Our TA was named Matt, and he was great, although the grades he gave us were usually worse than Jack's. He enjoyed telling us there was no smiling in engineering, and in return we called him a pelican. Together, we enjoyed hours of spaghetti science, lab write-ups (and frijoles) in the HAC lab, NAND gates, and bridge building, with Chris N. sneaking naps in between. ("Now is not the time to be sleeping!") By the end of the session, we could even tell apart the three Alexes and two Chrises, who also happened to share rooms with their name-doubles.

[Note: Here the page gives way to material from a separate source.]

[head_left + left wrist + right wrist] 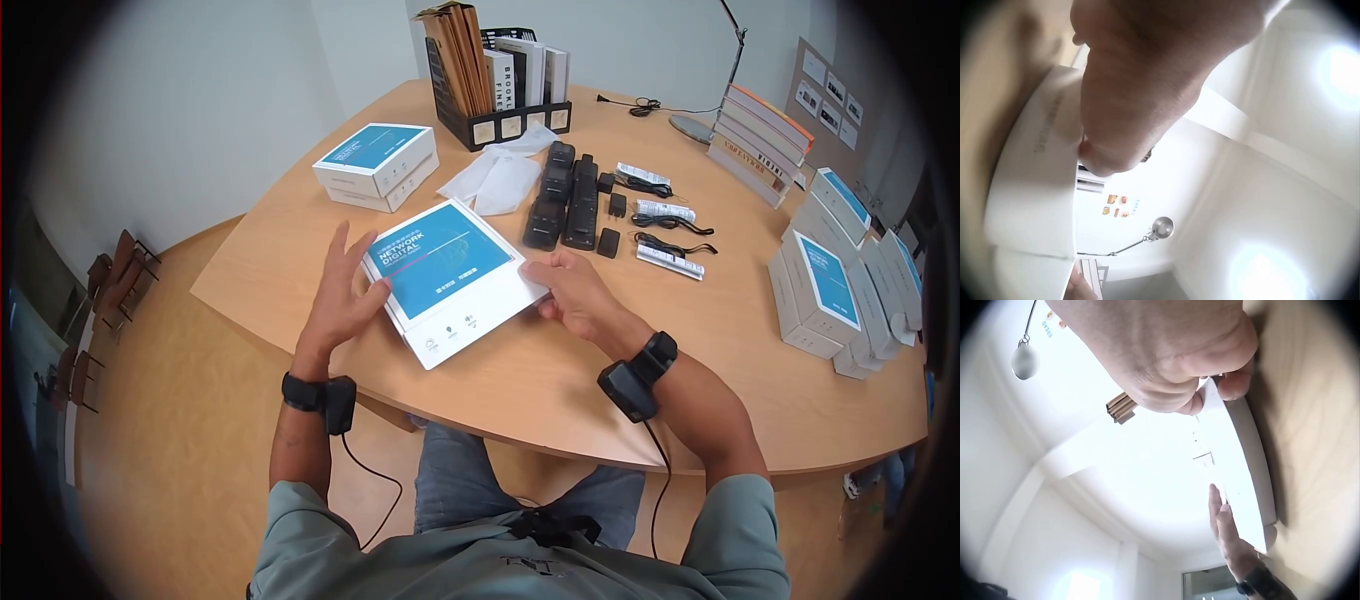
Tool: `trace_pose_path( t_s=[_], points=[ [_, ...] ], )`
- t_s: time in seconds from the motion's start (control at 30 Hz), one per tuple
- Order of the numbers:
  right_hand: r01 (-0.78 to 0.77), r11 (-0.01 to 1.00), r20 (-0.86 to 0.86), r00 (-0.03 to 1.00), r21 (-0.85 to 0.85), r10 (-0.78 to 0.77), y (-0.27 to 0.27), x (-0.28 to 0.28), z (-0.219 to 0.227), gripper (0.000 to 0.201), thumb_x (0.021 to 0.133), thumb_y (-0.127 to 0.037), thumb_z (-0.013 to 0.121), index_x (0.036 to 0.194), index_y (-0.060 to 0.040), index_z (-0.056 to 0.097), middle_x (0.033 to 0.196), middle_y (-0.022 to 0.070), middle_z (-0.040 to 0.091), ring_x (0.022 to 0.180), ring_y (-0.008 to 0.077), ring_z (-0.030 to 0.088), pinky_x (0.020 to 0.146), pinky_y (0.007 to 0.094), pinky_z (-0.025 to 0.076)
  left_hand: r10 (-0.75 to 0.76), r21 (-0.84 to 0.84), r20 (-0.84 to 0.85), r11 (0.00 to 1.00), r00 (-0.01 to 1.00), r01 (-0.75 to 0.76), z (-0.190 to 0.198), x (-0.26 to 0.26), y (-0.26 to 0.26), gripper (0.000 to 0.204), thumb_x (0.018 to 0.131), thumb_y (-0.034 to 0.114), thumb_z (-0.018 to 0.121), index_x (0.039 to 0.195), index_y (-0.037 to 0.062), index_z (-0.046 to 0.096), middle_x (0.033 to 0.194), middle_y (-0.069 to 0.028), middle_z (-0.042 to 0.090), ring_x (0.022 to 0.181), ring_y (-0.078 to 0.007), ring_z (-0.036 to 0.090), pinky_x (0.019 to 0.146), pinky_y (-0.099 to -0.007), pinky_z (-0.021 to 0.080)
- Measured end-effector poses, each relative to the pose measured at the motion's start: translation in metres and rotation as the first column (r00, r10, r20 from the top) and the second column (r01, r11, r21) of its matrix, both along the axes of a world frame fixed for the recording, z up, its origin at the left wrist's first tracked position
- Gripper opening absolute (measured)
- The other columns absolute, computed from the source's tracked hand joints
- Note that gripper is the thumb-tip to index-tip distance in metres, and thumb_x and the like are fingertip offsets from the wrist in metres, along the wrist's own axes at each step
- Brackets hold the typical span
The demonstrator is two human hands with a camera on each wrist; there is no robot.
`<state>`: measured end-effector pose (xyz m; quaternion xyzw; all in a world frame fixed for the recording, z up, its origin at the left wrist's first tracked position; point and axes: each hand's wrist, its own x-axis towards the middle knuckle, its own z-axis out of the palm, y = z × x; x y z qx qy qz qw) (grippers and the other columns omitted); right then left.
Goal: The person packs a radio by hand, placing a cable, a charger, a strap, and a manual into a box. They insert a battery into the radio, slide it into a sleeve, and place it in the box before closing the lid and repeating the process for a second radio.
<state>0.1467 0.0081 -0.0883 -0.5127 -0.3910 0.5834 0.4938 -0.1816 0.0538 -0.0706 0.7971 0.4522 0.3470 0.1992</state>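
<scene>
A white box with a blue label reading "NETWORK DIGITAL" is tilted close over the table's front part. My right hand pinches its right corner, thumb on top and fingers underneath; the right wrist view shows this grip at the box's edge. Along the opposite side, my left hand has its thumb at the box's edge and its other fingers stretched out straight. From the left wrist, the white side wall shows below the hand, whose fingers are mostly hidden there.
Two stacked similar boxes stand at the back left, near white sleeves. Black devices, small adapters and cables lie beyond the box. A file rack, books, a lamp base and more boxes surround them.
</scene>
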Motion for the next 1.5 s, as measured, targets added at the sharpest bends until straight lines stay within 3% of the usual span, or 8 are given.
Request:
trace_pose_path(
  t_s=[0.23, 0.4, 0.67, 0.8, 1.2, 1.37, 1.43, 1.5],
  points=[
    [0.062, 0.998, -0.049, 0.997, 0.002, -0.062, -0.015, -0.011, 0.030, 0.019, 0.096, -0.016, 0.067, 0.100, -0.0015, 0.055, 0.081, 0.0072, 0.061, 0.056, 0.0102, 0.055, 0.040, 0.0225, 0.040, -0.468, -0.029, -0.473, 0.855, 0.747, 0.517, 0.058, 0.027, -0.068, 0.103, 0.064, 0.051, 0.089, 0.150, 0.0173, 0.045, 0.162, -0.0157, 0.030, 0.149, -0.0403, 0.026, 0.120, -0.0483, 0.027],
    [0.007, 1.000, -0.073, 0.997, 0.013, -0.006, -0.018, -0.009, 0.034, 0.018, 0.099, -0.018, 0.062, 0.100, -0.0022, 0.055, 0.081, 0.0054, 0.060, 0.058, 0.0095, 0.057, 0.040, 0.0222, 0.042, -0.322, 0.071, -0.483, 0.913, 0.815, 0.402, 0.044, 0.036, -0.071, 0.070, 0.080, 0.019, 0.079, 0.144, 0.0147, 0.052, 0.156, -0.0149, 0.041, 0.142, -0.0397, 0.038, 0.115, -0.0440, 0.036],
    [-0.120, 0.960, 0.103, 0.990, 0.251, 0.097, -0.017, 0.005, 0.033, 0.037, 0.101, -0.030, 0.058, 0.123, -0.0004, 0.055, 0.092, 0.0057, 0.061, 0.066, 0.0113, 0.062, 0.048, 0.0237, 0.046, -0.216, -0.036, 0.256, 0.972, 0.942, 0.233, 0.045, 0.029, -0.055, 0.020, 0.095, 0.009, 0.061, 0.112, -0.0003, 0.068, 0.090, -0.0029, 0.070, 0.086, -0.0103, 0.063, 0.080, -0.0258, 0.049],
    [-0.291, 0.899, 0.377, 0.913, 0.326, 0.159, -0.024, 0.006, 0.038, 0.049, 0.098, -0.028, 0.062, 0.135, 0.0024, 0.052, 0.122, 0.0125, 0.060, 0.072, 0.0129, 0.065, 0.056, 0.0254, 0.050, -0.127, -0.068, 0.360, 0.984, 0.924, 0.162, 0.056, 0.027, -0.040, 0.019, 0.098, 0.012, 0.059, 0.110, -0.0008, 0.067, 0.088, -0.0026, 0.068, 0.082, -0.0062, 0.058, 0.074, -0.0229, 0.046],
    [-0.466, 0.651, 0.709, 0.687, 0.600, -0.161, -0.021, 0.001, 0.008, 0.037, 0.094, -0.019, 0.063, 0.127, -0.0017, 0.060, 0.128, 0.0189, 0.059, 0.104, 0.0318, 0.063, 0.084, 0.0392, 0.053, -0.013, 0.040, 0.341, 0.999, 0.940, -0.001, 0.103, 0.029, -0.026, 0.025, 0.098, 0.017, 0.059, 0.114, -0.0007, 0.065, 0.083, -0.0006, 0.065, 0.076, -0.0056, 0.056, 0.068, -0.0227, 0.043],
    [-0.506, 0.721, 0.766, 0.641, 0.473, -0.053, -0.025, 0.000, 0.015, 0.031, 0.092, -0.016, 0.063, 0.120, -0.0013, 0.063, 0.120, 0.0176, 0.064, 0.110, 0.0349, 0.061, 0.086, 0.0419, 0.052, -0.044, 0.131, 0.352, 0.991, 0.935, -0.003, 0.141, 0.024, 0.015, 0.030, 0.098, 0.019, 0.060, 0.120, -0.0002, 0.064, 0.090, -0.0026, 0.067, 0.075, -0.0069, 0.053, 0.067, -0.0240, 0.044],
    [-0.504, 0.720, 0.776, 0.627, 0.477, -0.076, -0.025, -0.001, 0.019, 0.030, 0.092, -0.014, 0.063, 0.118, -0.0013, 0.064, 0.115, 0.0177, 0.067, 0.107, 0.0354, 0.063, 0.086, 0.0426, 0.052, 0.101, 0.553, 0.157, 0.815, 0.983, -0.172, 0.148, 0.021, 0.039, 0.033, 0.096, 0.020, 0.061, 0.123, -0.0001, 0.063, 0.101, -0.0087, 0.071, 0.081, -0.0121, 0.059, 0.074, -0.0272, 0.047],
    [-0.498, 0.778, 0.789, 0.615, 0.383, 0.005, -0.027, -0.001, 0.025, 0.029, 0.092, -0.014, 0.061, 0.118, -0.0013, 0.064, 0.106, 0.0192, 0.070, 0.099, 0.0368, 0.066, 0.086, 0.0435, 0.051, 0.279, 0.510, 0.094, 0.811, 0.956, -0.287, 0.153, 0.024, 0.041, 0.041, 0.094, 0.019, 0.062, 0.131, 0.0015, 0.058, 0.118, -0.0162, 0.069, 0.097, -0.0233, 0.065, 0.085, -0.0331, 0.051]
  ],
)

We (the girls) also took creeper pictures of Matt (thank you 14.2 for carrying on for us), and enjoyed shipping him with our RA Emily and chanting his name whenever he came near. Our lives became complete when he accompanied us to get ice cream. Maybe the sleepless nights spent editing projects on Diana's iPad were finally getting to us. Yes, the amount of work is soul-crushing if you wish to get credit. Yes, our bridges were pretty lame. Yes, I still haven't caught up on my sleep. But frankly, I wouldn't have had it any other way.
This session at CTY was a great, very diverse class. This class included everyone from the whisker-obsessed to The Cabinet of North Korea with Kim Jong Un n' friends. The class included everyone and everyone felt welcome whether a human, a snow leopard, a kangaroo or even a T-Rex. Some call IENG Fast-Paced Death, but we call it Fast-Paced Friendship (with a little bit of death on the side). Together we survived the epoxalypse, created Jeff, the legendary 27 kg-carrying (before penalties) spaghetti bridge, and developed a clever system of distinguishing between Branboy and Branman, all while taking enough creeper pictures of our TA, Matt, to make a truss bridge.

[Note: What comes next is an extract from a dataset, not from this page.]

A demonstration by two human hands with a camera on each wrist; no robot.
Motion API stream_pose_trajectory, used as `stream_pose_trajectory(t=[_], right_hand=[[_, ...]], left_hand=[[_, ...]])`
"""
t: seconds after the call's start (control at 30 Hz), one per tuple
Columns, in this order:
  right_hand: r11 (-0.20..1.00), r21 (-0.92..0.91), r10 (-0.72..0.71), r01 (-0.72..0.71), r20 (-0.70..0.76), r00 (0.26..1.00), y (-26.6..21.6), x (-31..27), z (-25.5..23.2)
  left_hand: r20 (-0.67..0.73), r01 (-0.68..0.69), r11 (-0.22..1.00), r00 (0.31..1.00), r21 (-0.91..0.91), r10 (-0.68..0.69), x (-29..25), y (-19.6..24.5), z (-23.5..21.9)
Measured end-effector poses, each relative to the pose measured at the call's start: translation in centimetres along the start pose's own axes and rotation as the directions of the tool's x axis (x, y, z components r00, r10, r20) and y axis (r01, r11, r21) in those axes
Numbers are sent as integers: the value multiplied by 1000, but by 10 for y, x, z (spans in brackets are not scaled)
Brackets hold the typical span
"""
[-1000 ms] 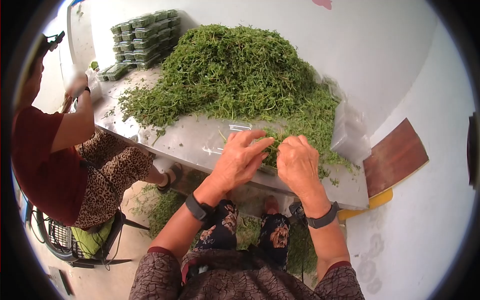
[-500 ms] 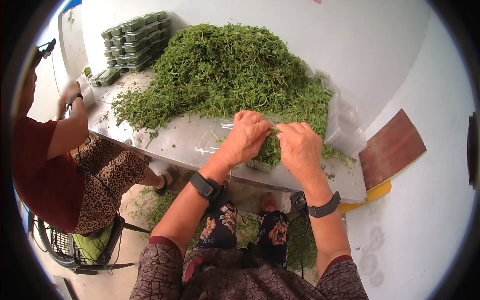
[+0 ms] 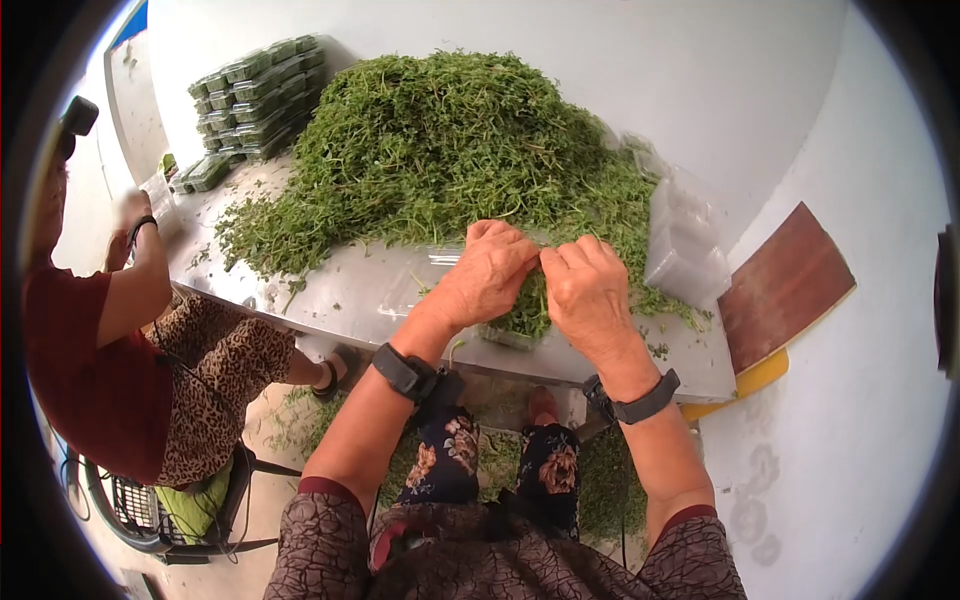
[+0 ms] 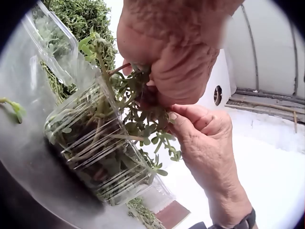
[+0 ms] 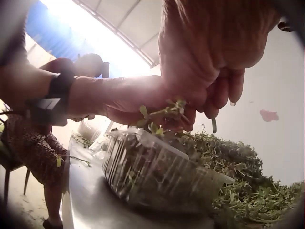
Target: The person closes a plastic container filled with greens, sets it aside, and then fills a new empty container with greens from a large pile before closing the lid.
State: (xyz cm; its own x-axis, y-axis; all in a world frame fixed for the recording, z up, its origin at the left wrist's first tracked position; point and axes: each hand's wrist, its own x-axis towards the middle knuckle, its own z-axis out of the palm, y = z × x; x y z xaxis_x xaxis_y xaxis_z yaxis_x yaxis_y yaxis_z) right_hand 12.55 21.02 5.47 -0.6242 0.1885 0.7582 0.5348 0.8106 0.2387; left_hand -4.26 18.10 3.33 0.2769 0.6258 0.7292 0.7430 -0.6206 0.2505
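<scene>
My left hand (image 3: 492,268) and right hand (image 3: 588,295) meet over the table's front edge, fingers curled and fingertips together. Between them they pinch leafy green sprigs (image 4: 138,90), with small rounded leaves and reddish stems hanging below the fingers. Right under the hands stands an open clear plastic box (image 5: 147,167) with ribbed walls, filled with the same greens. Its raised lid (image 4: 57,43) shows in the left wrist view. A sprig tip (image 5: 167,112) sticks out by the fingers in the right wrist view. The palms partly hide the pinched stems.
A large heap of greens (image 3: 430,150) covers the back of the metal table (image 3: 340,290). Filled boxes (image 3: 260,95) are stacked back left; empty clear boxes (image 3: 685,240) stand at the right. Another person (image 3: 100,370) sits at the left. A brown board (image 3: 785,295) leans at the right.
My left hand's fingers, spread a second ago, have come together on the sprigs and met the right hand. Both hands are now close over the box, slightly farther left in view.
</scene>
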Motion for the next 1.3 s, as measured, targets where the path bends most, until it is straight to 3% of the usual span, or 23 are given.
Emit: stream_pose_trajectory(t=[0.17, 0.47, 0.53, 0.6, 0.67, 0.7, 0.8, 0.87, 0.93, 1.07, 1.13, 1.27, 1.3], right_hand=[[999, 45, -9, 8, 39, 999, 1, -1, 5], [923, 244, 310, -298, -12, 951, 2, -6, 19], [692, 485, 554, -534, 118, 824, 5, -7, 16], [645, 536, 552, -545, 166, 817, 11, -13, 3], [279, 720, 617, -635, 373, 693, 13, -23, -16], [278, 719, 616, -637, 376, 693, 14, -32, -28], [443, 554, 532, -704, 470, 704, 15, -53, -61], [471, 516, 505, -715, 507, 699, 14, -75, -77], [581, 297, 442, -758, 666, 600, 14, -105, -95], [572, 269, 560, -775, 561, 609, 0, -111, -103], [752, 292, 482, -591, 369, 795, -4, -110, -100], [809, 381, 339, -447, 320, 885, -15, -97, -76], [818, 403, 299, -411, 312, 902, -18, -93, -71]], left_hand=[[18, -54, 998, 998, 32, 54, -1, -8, 6], [-53, -109, 994, 993, -15, 108, 0, -5, 10], [-52, -93, 995, 994, -26, 92, 1, -6, 8], [-55, -75, 997, 996, -35, 73, -1, -7, 7], [37, -35, 996, 999, -76, 38, -6, -12, 8], [38, -32, 997, 999, -76, 35, -9, -13, 7], [78, 11, 998, 997, -66, -6, -19, -12, 4], [95, 49, 997, 995, -53, -44, -27, -4, -1], [68, 39, 998, 997, -41, -36, -30, -2, -4], [-29, 32, 999, 999, 42, -31, -38, 11, -20], [-54, 104, 992, 994, 66, -100, -52, 18, -29], [-147, 284, 943, 954, 171, -261, -86, 29, -32], [-121, 273, 940, 960, 204, -253, -96, 31, -31]])
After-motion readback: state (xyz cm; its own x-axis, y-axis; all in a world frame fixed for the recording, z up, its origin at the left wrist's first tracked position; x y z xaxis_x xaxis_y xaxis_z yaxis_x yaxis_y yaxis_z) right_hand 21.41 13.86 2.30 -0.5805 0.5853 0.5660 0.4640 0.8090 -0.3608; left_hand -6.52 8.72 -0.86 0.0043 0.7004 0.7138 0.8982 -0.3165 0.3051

This session was amazing. 12 guys and 3 girls shared this fast-paced experience of lab write-ups, presentations, and dear god, spaghetti and epoxy everywhere. Countless nights were spent staying up after lights' out, particularly during the entire third week, in which we struggled to finish presentations or studied unsuccessfully for the impossibly hard final.

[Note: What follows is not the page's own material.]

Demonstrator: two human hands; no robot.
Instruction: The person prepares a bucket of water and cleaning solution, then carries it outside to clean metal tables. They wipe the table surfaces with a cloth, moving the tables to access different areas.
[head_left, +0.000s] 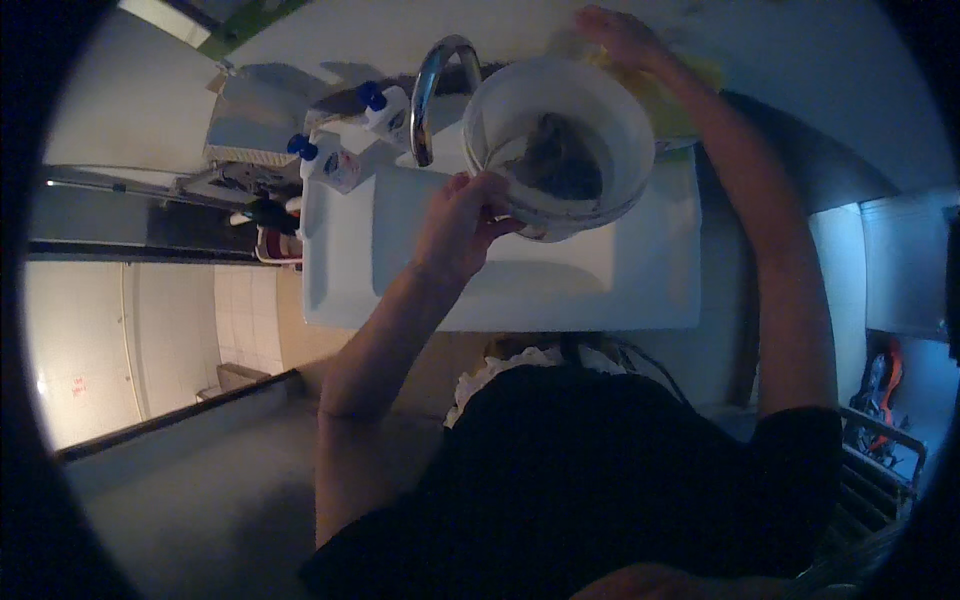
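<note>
My left hand (476, 206) grips the near left rim of a round translucent plastic tub (626, 127). The tub is raised over a white washbasin (495, 300) and tilted, its mouth facing me. Inside lies a dark, soft-looking mass (559, 161), too dim to name. My right hand (619, 37) is stretched out towards the wall, beyond the tub and apart from it. Its fingers are blurred, so what it touches is unclear. Just below that hand is a yellow-green item (671, 105), partly covered by my forearm. A curved chrome faucet (424, 97) rises left of the tub.
Two white pump bottles with blue tops, one by the faucet (386, 112) and one at the basin's left corner (334, 165), stand close by. A box (251, 116) is farther left. A metal rack (877, 465) and an orange object (890, 382) are low at right.
</note>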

The TA this year was Jose, whom the girls mercilessly shipped with their RA Emily (despite Jose being married and Emily having a boyfriend), especially when he chaperoned them to Barnes & Noble and Chipotle. Unfortunately, the guys and girls failed to bond for the most part, but the class pictures at the end of the session were pretty fabulous. Together, we constructed some cool-looking bridges (notably the girls) but managed to hold rather disappointing amounts of mass. Nevertheless, we had a lot of fun.
Error propagation poem
When one is flipping lengths of rope To measure distance, we can hope That there will be no error. Wait, But that’s not true. There is one. Great. If we have flipped the rope N times The bell on top of Shriver chimes And tells us that the error’ll be Proportional to root N. Whee. The av’rage error’s multiplied By this result. With this implied, The rms we can derive Root seven times point zero five.